The person you're most likely to have a vocabulary mismatch with, when searching your own notes, is yourself.

Your vocabulary drifts

The note you wrote in 2021 was written in 2021 language. The project wasn't yet called "the infrastructure migration" — it was "the backend thing." The person you wrote about wasn't yet "a strategic partner" — they were someone you'd grabbed lunch with. The decision you recorded wasn't a "pricing model change" — it was a question you needed to think about more.

In 2025, you search using the terms that crystallized later. The canonical language that emerged over months of meetings, documents, and decisions that came after. Past-you didn't have those terms. Past-you was still in the middle of figuring out what the thing was.

This is personal semantic drift. Not inconsistency, exactly — consistency with the version of you who existed then. A note faithfully records the mental vocabulary of the moment it was written. Search assumes the vocabulary of right now.

Zhao and Callan, in a 2010 study on information retrieval, found that query terms fail to appear in 30 to 40 percent of documents genuinely relevant to a query. That was in a professional corpus, where writers were trying to be precise and findable. Personal notes, written as thinking artifacts for no specific future audience, are almost certainly worse.

Why tags don't solve this

The standard advice is to tag things carefully. The problem is that tags encode your vocabulary of the moment you tagged them. "Interesting" means nothing in a year. "Process improvement" tagged in 2021 won't match "ops efficiency" searched in 2023. "Project X" made sense when Project X had a name; it stopped making sense when the project became something else.

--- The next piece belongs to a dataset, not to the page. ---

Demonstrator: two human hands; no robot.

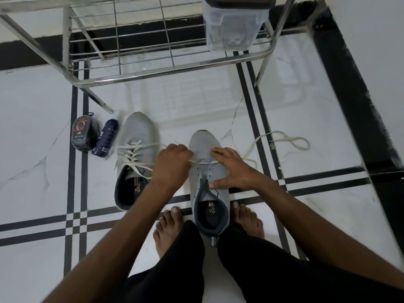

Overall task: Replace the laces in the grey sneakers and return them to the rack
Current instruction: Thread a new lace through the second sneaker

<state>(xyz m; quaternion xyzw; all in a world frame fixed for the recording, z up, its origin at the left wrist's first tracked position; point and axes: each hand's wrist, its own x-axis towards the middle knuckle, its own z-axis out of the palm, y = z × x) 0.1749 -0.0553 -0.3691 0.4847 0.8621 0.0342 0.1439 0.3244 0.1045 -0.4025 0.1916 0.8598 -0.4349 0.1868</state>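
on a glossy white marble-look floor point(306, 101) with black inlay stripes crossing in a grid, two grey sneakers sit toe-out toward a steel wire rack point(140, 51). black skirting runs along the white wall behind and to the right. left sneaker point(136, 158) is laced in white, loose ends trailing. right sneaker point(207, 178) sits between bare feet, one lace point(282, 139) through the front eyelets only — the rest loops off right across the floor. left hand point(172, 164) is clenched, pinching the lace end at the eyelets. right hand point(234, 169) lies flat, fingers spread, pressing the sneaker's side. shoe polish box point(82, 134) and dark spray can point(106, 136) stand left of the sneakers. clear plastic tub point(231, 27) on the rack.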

Folders have the same structural weakness. The folder called "Q3 2022" tells you when, not what. The folder called "Random" is called "Random" because you couldn't decide at the time — which is almost always when note-taking happens. Even thoughtfully named folders like "Customer Research" encode the label-as-understood-then, not the question-as-asked-now.

This isn't a discipline problem. Good organization requires knowing what something is in a settled, finished way. Most notes are written before that's possible. You write them in the middle of thinking, when the thing is still becoming.

What structure actually changes

Semantic search — finding by meaning rather than by exact string — directly addresses the vocabulary problem. If you search for "pricing model change" and past-you wrote "how should we charge for this," those are the same idea, and a vector embedding can see it. The 25 to 35 percent retrieval improvement semantic search shows over pure keyword matching isn't because keyword search is badly implemented. The vocabulary gap is structural. You can't keyword-search your way around it.

But semantic search alone is fuzzy by design. It's good at "find things like this" and weaker at "find the specific thing I know exists." For personal knowledge — where you often have a strong sense that something is there — you need both modes.

The more durable fix is structural. When a note about a person is linked to a typed person record; when a decision is tagged with a project and a date as a first-class field rather than just text inside the document; when a preference is explicitly stored as a preference — the vocabulary problem shrinks. You're not searching by the words you happened to use. You're querying by what something is. The relationship doesn't degrade when your language changes.

Furnas and his colleagues proposed "unlimited aliasing" as the practical solution: build in every possible word a user might choose, because users will always surprise you. The personal knowledge equivalent is simpler. Build structure that doesn't depend on your vocabulary staying stable.

It won't.


Asgeir Albretsen is the founder of Harbor.